**What is expected:** For this exercise, retype each line of the material below verbatim and omit any picture.

- Opening Delimiter -

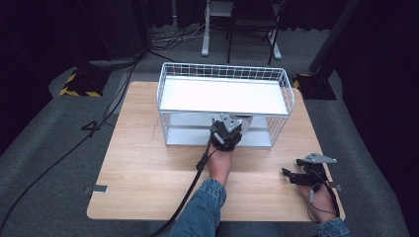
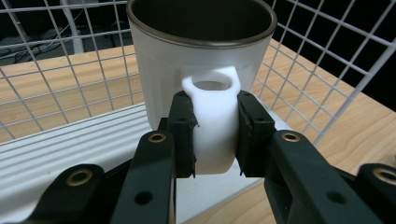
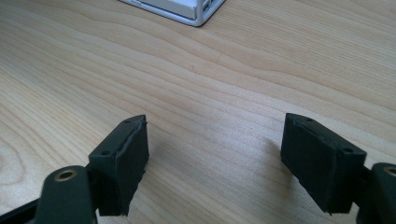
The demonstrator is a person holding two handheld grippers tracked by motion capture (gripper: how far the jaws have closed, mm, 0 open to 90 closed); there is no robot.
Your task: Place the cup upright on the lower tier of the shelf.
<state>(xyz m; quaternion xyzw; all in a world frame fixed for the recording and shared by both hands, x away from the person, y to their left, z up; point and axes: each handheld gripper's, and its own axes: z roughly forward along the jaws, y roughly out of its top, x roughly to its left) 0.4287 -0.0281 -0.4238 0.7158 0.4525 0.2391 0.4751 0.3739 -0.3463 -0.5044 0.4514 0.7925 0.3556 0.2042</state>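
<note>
Nearest the person, the right tool (image 1: 291,175) rests low over the wooden surface (image 1: 148,168) near its front right corner, its jaws spread wide apart with nothing between them; the right gripper view shows bare wood grain between the two black pads (image 3: 123,158) and a corner of the white rack's base at the top edge. Further in, the left forearm in a denim sleeve (image 1: 202,207) reaches forward from the bottom centre, and the left tool (image 1: 226,132) sits at the open front of the white wire rack (image 1: 225,103), at its lower level. There its jaws are clamped on the white handle (image 2: 212,126) of a white mug (image 2: 201,56) with a dark interior, which stands upright on the rack's ribbed bottom tray (image 2: 70,144). Wire mesh surrounds the mug behind and to the sides.
</note>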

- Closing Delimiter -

**The completed task:**
The demonstrator is a person holding two handheld grippers tracked by motion capture (gripper: how far the jaws have closed, mm, 0 open to 90 closed); there is no robot.
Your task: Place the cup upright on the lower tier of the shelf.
<state>(xyz m; quaternion xyzw; all in a world frame fixed for the recording and shared by both hands, x away from the person, y to their left, z up; point and axes: each handheld gripper's, and its own axes: z roughly forward along the jaws, y roughly out of its top, x roughly to its left) 0.4287 -0.0281 -0.4238 0.7158 0.4525 0.2391 0.4751 0.3739 -0.3463 -0.5044 0.4514 0.7925 0.3556 0.2042</state>
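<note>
Nearest the person, the right tool (image 1: 291,175) rests low over the wooden surface (image 1: 148,168) near its front right corner, its jaws spread wide apart with nothing between them; the right gripper view shows bare wood grain between the two black pads (image 3: 123,158) and a corner of the white rack's base at the top edge. Further in, the left forearm in a denim sleeve (image 1: 202,207) reaches forward from the bottom centre, and the left tool (image 1: 226,132) sits at the open front of the white wire rack (image 1: 225,103), at its lower level. There its jaws are clamped on the white handle (image 2: 212,126) of a white mug (image 2: 201,56) with a dark interior, which stands upright on the rack's ribbed bottom tray (image 2: 70,144). Wire mesh surrounds the mug behind and to the sides.
</note>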

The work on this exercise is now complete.